Kenshi permanecía en silencio, por este motivo él se sentó a un costado de la cama y lo único que pudo hacer fue suspirar, abatido.

—Entendí lo de tus dificultades para adaptarte, el que trabajaras en ti mismo como una forma de volverte a encontrar… sé que tu ceguera es una mierda y que desde entonces mucho ha cambiado… con el tiempo pude comprender el por qué te fuiste, entendí en ese instante que yo era un obstáculo para tu desarrollo y que debías hacer las cosas por ti mismo. ¿Pero ahora? No te entiendo… de ser así… hubieras vuelto cuando todos tus asuntos estuvieran arreglados.

—Pensaba que ya había saldado todas mis cuentas… pero no me di cuenta de lo equivocado que estaba. Todavía hay gente detrás de mí… y es injusto, Johnny… no puedes sacrificar todo lo que has construido, ni poner en riesgo a todas las personas que están involucradas contigo… sólo por estar a mi lado.

—Pues eso te hubieras puesto a pensar.
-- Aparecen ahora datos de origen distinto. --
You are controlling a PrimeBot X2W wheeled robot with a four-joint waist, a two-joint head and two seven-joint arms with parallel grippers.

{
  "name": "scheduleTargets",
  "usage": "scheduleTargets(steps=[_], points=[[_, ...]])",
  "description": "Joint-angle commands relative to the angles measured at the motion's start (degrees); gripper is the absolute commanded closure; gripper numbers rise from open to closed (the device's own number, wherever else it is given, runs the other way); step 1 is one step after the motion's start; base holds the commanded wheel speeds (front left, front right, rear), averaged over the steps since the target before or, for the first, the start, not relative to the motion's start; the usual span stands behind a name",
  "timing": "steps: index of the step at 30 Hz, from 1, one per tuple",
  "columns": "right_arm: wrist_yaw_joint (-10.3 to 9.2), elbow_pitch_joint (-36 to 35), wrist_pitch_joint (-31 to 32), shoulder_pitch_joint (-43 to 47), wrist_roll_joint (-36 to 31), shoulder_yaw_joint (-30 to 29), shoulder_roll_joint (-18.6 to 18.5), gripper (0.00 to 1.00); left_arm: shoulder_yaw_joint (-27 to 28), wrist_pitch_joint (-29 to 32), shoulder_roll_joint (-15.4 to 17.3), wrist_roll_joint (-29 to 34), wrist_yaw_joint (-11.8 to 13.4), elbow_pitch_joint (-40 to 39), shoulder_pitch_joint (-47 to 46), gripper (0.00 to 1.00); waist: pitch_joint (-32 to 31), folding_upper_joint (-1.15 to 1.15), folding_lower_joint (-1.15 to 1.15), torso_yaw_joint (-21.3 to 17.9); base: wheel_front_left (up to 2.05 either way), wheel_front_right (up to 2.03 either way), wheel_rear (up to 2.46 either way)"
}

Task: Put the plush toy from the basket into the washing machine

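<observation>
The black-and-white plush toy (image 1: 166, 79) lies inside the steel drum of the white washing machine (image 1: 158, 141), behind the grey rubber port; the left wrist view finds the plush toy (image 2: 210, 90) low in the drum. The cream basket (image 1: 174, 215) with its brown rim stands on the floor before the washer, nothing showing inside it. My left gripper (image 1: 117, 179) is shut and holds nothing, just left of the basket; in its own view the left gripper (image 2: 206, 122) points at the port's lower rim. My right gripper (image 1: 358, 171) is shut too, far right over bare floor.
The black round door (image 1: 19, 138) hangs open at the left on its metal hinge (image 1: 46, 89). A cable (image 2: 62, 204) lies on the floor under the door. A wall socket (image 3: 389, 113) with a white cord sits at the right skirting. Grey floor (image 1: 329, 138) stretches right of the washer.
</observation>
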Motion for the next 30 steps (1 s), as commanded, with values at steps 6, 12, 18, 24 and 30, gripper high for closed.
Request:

Yo estaba bien, Kenshi… estaba avanzando, y de pronto vuelves… me haces tocar el cielo… pero mientras más subía no me percataba de lo mucho que me dolería la caída. ¿Por qué eres así?

—Yo… no lo sé… te digo, pensaba que tenía todo arreglado, todo en orden. Esta vez… debo irme, por el bien de los dos.

—Al menos te despides.

—No podía cometer el mismo error que aquella noche. Quiero que sepas mis motivos.

—A pesar de que los sé… se siente tan mal. Quisiera tenerte a mi lado, pero al parecer lo nuestro no puede ni podrá ser… ¿Verdad?

—No por ahora. Johnny… sabes que la mayor muestra de amor que te puedo mostrar ahora mismo es alejándome de ti, lo sabes… ¿Verdad?

—Carajo, Kenshi…

—Cuando todo se resuelva… volveré. Dejaré toda esta vida atrás, me cambiaré de identidad, volveremos a vernos y podré darte todo el tiempo del mundo. Haremos todas esas cosas que siempre has querido, pero para entonces… amar es decir adiós.

—Sólo… una última cosa.

Johnny se acercó a Kenshi y, aunque sea por una última vez, lo besó. Kenshi correspondió al beso, sintió el calor de sus caricias, de su respiración… no quería alejarse pero era necesario.

—Quiero que tengas esto.

Kenshi le dio su bandana roja  en las manos a Cage como si de un recuerdo se tratara.

—Puede que no esté contigo físicamente, pero quiero que sepas que te mantendré en mi pensamiento. Eres uno de mis más grandes motivos, eres la razón por la cual he de enfrentar esta situación con la frente en alto.

Johnny tomó la bandana y la abrazó.

—Lucho por nuestro futuro. Y Johnny… quiero que sepas… que si no vuelvo…

—No digas eso…

—Debes encarar los hechos. Si no vuelvo…

—Debo… ¡Maldita sea!

—Debes seguir. Si no volvemos a vernos, Johnny, quiero que sepas que estoy agradecido a la vida por permitir que nuestros caminos se cruzaran. Si el amor entre tú y yo florece en otro universo, en otra vida… espero de todo corazón que no haya impedimentos para que sean profesados.

Kenshi terminó de empacar algunas de sus pertenencias y no tardó mucho para comenzar a caminar hacia la salida del apartamento de Johnny.

—Oye, Kenshi…

—¿Sí, Johnny?

—Patéales el culo ¿De acuerdo?

Kenshi sonrió, asintiendo.

Pronto su figura se perdió en la oscuridad de los pasilllos.